Like the other two trusts previously discussed, assets in these “sub-accounts” are not deemed as resources for public benefits eligibility. Interestingly, the person with the disability can join the trust on their own behalf. As mentioned above, a First Party or Third Party Trusts dos not allow this. However, as with the others a court, family member or guardian can establish this pooled trust as well.

Some organizations have care coordination programs which directly deposit investment proceeds from the pooled trust to pay for services for the beneficiary. These services may include health and dental procedures not covered by Medicaid, rehabilitative and occupation therapy, home care, etc.

The trust will continue to provide distributions until the account is depleted or the beneficiary dies. When your child dies there is a Medicaid payback requirement with any residual assets remaining within the pooled trust to help support other pool participants.

ABLE accounts

ABLE, or A Better Life Experience account is a subsection of IRS code section 529. In fact, a 529A account provides similar tax-advantaged savings for children with disabilities as it’s college funding cousin, 529 College Plans, do for college-bound siblings. Founded in 2014, with Colorado’s plan inaugurated in 2017, this account may be used in isolation or to supplement the use of any of the trusts discussed above. Contributions can come from the child or any third party and can be invested in cash or investment accounts.  Earnings accumulate tax-deferred and are tax-free if distributions are used to meet qualified expenses.  This “qualified” definition is broad and essentially allows ABLE account assets to be used to enhance the quality of life for the beneficiary but only supplement and not supplant government benefits.

Importantly, the value of this account is not considered a resource for means-tested benefits.

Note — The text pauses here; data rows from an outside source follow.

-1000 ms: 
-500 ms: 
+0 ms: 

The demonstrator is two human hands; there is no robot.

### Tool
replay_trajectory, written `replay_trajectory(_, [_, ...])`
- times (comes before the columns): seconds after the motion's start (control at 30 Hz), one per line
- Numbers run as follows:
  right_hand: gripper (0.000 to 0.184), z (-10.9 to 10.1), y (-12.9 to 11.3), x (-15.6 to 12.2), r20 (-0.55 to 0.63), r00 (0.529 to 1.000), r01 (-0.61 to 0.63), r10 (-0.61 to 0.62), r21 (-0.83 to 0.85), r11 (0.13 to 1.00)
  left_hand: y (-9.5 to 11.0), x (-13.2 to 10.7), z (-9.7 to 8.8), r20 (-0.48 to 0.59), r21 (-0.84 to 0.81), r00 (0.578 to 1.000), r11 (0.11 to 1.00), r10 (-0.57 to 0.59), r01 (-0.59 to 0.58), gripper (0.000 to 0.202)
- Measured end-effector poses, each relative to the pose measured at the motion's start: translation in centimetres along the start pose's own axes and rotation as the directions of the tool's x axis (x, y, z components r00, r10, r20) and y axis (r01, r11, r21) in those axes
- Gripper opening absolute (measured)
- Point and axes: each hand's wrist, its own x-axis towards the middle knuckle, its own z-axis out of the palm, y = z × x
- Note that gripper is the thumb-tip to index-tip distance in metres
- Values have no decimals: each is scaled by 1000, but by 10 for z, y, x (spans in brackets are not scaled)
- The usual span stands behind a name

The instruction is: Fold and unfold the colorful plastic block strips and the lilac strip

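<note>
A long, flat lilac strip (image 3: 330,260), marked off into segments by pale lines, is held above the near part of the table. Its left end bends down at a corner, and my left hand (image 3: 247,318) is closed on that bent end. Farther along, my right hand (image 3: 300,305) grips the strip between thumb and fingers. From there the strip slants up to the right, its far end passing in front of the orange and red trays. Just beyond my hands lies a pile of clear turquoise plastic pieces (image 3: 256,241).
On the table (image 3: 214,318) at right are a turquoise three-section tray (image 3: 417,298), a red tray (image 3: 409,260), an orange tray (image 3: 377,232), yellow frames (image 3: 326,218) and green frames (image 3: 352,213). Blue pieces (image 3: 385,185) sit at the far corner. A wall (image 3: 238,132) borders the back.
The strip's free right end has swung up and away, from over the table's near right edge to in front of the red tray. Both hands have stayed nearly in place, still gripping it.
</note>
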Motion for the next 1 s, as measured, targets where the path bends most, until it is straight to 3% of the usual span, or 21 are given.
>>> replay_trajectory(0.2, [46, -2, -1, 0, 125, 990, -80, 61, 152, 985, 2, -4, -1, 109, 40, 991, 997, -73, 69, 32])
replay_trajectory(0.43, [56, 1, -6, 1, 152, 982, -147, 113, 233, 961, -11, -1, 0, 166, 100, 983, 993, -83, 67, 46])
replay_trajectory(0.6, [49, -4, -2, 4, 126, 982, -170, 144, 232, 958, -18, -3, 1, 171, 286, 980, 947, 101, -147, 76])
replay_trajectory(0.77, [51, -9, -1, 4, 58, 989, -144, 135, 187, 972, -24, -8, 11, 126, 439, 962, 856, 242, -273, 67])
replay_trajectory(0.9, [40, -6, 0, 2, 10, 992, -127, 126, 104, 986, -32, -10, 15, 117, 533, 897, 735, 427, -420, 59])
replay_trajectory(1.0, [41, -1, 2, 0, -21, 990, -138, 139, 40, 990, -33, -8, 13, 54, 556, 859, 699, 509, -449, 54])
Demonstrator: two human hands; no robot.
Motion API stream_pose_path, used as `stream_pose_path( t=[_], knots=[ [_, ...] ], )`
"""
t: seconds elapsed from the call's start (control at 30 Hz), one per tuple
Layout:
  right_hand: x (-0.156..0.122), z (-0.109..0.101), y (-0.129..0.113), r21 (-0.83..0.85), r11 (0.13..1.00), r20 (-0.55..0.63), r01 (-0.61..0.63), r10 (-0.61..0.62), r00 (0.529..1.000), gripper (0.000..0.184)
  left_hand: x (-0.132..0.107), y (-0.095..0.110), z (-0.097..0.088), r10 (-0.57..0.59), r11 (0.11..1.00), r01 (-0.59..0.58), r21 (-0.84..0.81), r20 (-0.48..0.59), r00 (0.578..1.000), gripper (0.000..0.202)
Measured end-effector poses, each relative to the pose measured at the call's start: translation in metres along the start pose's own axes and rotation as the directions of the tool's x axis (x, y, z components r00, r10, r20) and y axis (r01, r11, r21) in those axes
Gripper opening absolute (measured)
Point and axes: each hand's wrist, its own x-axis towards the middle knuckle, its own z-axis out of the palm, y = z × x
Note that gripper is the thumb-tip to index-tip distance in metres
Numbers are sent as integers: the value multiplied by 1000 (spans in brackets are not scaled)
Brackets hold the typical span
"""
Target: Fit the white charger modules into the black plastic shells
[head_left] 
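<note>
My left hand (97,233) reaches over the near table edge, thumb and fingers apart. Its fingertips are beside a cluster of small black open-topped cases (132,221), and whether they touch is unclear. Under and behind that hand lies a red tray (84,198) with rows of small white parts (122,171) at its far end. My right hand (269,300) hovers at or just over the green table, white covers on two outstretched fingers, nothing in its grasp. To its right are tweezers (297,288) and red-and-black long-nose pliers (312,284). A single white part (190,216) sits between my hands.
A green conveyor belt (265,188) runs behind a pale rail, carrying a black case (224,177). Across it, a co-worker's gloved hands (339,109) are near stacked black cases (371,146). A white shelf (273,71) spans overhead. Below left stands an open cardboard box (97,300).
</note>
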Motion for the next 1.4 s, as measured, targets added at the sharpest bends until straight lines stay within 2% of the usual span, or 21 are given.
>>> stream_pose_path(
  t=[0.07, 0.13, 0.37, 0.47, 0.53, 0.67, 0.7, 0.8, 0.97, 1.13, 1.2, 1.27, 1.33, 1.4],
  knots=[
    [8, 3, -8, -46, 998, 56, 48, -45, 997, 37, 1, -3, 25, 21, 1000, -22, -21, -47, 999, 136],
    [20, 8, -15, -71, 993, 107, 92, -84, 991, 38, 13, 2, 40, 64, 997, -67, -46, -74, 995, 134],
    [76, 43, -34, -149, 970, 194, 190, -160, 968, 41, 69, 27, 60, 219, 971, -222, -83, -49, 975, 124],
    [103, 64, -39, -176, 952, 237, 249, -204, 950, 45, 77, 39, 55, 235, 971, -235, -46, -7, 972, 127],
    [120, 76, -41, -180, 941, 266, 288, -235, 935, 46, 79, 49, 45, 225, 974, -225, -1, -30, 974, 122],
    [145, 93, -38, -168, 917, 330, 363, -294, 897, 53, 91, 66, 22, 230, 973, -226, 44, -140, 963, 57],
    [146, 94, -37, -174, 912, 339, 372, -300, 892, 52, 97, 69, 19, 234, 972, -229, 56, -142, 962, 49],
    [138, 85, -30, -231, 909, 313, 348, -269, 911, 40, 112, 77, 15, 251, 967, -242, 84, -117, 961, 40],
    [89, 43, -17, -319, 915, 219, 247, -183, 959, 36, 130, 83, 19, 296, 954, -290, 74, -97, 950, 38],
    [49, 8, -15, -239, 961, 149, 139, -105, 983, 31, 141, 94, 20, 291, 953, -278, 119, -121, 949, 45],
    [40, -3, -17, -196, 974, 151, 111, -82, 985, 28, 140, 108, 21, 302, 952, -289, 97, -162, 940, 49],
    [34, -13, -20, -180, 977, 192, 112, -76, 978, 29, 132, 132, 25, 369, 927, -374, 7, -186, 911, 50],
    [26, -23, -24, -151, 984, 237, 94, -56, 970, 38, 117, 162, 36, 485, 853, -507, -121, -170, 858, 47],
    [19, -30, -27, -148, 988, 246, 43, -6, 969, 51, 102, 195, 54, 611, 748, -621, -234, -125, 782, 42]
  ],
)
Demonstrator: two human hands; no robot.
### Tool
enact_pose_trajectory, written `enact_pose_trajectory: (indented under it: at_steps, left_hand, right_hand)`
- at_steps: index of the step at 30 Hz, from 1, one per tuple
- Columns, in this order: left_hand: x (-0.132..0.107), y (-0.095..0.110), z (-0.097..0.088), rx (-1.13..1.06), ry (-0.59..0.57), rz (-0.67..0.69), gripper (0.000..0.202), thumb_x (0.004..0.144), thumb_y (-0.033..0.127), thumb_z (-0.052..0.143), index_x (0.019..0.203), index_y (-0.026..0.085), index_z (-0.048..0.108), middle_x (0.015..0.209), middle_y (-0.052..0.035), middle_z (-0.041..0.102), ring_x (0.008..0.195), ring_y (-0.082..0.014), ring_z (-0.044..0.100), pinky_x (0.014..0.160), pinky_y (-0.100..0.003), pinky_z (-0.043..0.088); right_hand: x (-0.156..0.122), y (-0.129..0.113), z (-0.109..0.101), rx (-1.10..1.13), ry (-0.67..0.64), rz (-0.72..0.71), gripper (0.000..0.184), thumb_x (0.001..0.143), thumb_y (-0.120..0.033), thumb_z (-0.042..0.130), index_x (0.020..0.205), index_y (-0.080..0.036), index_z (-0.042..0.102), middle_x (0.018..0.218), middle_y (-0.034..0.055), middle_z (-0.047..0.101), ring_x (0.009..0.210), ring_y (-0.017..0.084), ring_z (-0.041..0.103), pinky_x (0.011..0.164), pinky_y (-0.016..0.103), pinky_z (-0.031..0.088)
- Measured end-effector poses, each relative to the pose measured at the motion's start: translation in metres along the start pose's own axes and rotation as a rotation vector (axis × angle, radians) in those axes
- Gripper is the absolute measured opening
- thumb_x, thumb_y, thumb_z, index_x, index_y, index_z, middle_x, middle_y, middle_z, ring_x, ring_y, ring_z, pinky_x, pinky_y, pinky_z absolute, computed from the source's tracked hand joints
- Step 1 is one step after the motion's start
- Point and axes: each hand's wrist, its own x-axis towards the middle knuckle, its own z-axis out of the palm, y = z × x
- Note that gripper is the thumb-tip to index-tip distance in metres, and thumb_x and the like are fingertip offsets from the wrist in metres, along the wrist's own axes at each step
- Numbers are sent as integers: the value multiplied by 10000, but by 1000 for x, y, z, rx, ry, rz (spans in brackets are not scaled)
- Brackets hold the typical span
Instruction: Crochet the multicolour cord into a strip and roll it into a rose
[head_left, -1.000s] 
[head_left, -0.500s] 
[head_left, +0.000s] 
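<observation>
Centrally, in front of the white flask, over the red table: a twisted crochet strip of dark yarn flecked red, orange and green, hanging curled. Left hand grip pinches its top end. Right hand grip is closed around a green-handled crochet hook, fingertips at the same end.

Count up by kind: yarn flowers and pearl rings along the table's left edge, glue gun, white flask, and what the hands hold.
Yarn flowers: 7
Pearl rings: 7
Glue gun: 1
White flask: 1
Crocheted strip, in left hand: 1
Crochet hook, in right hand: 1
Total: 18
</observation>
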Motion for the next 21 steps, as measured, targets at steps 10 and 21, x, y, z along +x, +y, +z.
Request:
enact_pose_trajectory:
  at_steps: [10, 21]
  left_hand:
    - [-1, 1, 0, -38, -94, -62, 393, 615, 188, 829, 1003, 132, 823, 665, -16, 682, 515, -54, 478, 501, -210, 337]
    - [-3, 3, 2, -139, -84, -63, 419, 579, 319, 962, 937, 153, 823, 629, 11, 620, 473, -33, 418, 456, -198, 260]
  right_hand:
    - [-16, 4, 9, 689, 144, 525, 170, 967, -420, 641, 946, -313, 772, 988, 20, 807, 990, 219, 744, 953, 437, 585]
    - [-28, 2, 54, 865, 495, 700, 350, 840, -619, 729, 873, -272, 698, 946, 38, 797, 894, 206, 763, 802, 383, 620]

ABLE accounts are a wonderful additional tool available to allow our children to learn the valuable lesson of saving for a raining day. There are, however, limits to the amount that can be contributed with 2018’s limit at $15,000. (If your child has earned income they can set aside another $12,060.) Only one ABLE account per child is allowed and to qualify the child must have been diagnosed with a disability prior to age 26.

This cost-effective planning tool does require Medicaid payback if assets are still held in the account when the child dies.  Therefore, ABLE accounts are not the best choice for larger accounts.

Planning for a successful, happy and financially secure life for our children with disabilities can be complicated but with knowledge of strategies and tools available, the task can become manageable.